At metastatic process in case of inefficiency of progestin therapy it is expedient to appoint zoladek
Conducting any organ-preserving treatment is possible only in a specialized institution, where there are conditions for performing in-depth diagnostics both before and during the treatment. It is necessary to have not only diagnostic equipment, but also highly skilled personnel, including morphologists. All this is required for the timely detection of the ineffectiveness of the treatment and the subsequent operation. In addition, constant dynamic observation is necessary. Possibilities of organ-preserving hormonal treatment of minimal endometrial cancer in young women using progestogens: 17-OPK or depot-test in combination with tamoxifen. With a moderate degree of differentiation, a combination of hormone therapy with chemotherapy (cyclophosphamide, adriamycin, fluorouracil or cyclophosphamide, methotrexate, fluorouracil) is used.

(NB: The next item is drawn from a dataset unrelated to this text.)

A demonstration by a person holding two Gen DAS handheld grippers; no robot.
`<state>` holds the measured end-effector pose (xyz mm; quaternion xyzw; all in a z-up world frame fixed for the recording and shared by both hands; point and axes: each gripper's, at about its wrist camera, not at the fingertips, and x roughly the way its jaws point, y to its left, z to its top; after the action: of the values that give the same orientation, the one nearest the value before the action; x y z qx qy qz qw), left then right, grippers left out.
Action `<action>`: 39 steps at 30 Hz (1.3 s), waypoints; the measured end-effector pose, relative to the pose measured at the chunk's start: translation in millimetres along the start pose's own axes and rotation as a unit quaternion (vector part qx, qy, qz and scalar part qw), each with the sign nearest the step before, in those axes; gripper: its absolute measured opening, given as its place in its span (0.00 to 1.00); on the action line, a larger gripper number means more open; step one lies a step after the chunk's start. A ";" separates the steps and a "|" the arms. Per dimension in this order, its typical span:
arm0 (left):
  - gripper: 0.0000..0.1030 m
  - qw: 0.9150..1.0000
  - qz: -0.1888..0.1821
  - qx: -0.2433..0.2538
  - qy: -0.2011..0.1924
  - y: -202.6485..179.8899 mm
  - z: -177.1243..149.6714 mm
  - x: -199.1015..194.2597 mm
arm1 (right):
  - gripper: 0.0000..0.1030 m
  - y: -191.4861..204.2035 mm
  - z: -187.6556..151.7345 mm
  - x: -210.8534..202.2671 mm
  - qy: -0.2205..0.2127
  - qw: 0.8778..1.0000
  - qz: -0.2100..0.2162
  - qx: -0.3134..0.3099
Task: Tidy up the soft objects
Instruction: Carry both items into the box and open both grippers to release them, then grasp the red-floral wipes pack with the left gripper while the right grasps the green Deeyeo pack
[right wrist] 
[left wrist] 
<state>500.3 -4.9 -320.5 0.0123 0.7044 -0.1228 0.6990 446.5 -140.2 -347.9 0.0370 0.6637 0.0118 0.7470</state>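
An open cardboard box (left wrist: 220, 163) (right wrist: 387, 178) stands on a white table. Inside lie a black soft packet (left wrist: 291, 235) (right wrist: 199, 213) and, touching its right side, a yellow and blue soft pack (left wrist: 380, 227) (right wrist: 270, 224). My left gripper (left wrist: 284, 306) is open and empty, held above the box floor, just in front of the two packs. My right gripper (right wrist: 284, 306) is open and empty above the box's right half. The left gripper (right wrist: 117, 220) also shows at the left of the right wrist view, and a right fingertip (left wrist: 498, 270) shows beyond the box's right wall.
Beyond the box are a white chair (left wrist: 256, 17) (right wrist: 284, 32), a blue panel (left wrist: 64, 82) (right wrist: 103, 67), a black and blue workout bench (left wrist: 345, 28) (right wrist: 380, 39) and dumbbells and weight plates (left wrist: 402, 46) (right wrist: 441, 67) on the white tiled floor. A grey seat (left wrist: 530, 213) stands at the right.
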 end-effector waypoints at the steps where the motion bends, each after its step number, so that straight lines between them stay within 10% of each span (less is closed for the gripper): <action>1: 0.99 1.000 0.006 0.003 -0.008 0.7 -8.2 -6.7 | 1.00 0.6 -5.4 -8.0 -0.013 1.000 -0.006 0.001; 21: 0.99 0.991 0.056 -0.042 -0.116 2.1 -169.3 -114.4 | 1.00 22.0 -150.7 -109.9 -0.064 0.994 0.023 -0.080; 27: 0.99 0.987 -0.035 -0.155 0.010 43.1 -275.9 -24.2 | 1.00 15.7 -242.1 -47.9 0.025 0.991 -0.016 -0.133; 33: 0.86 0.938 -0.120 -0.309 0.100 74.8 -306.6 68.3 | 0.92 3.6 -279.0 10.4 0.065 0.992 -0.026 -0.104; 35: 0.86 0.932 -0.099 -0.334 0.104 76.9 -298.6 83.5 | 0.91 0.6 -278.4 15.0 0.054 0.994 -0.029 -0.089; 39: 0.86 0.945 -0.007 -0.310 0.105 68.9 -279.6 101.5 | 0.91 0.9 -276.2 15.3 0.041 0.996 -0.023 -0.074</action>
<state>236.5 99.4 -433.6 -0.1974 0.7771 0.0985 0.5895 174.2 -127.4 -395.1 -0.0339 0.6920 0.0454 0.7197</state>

It is advisable to administer hormone therapy to patients with high or moderate degree of tumor differentiation. With a high degree of tumor differentiation, surface invasion of the tumor into the myometrium, localization of the tumor in the region of the bottom or upper 2/3 of the uterus. Age of a patient under 50 years of age, absence of metastases - hormone therapy is carried out within 2-3 months. If there is no effect, it is necessary to switch to chemotherapy.
More information of the treatment
Prevention
Prevention of uterine cancer is to identify high-risk groups. These groups of individuals should undergo regular gynecological examinations with cytological control of the endometrium. If a woman has precancerous diseases, and conservative treatment is ineffective, she should be promptly treated.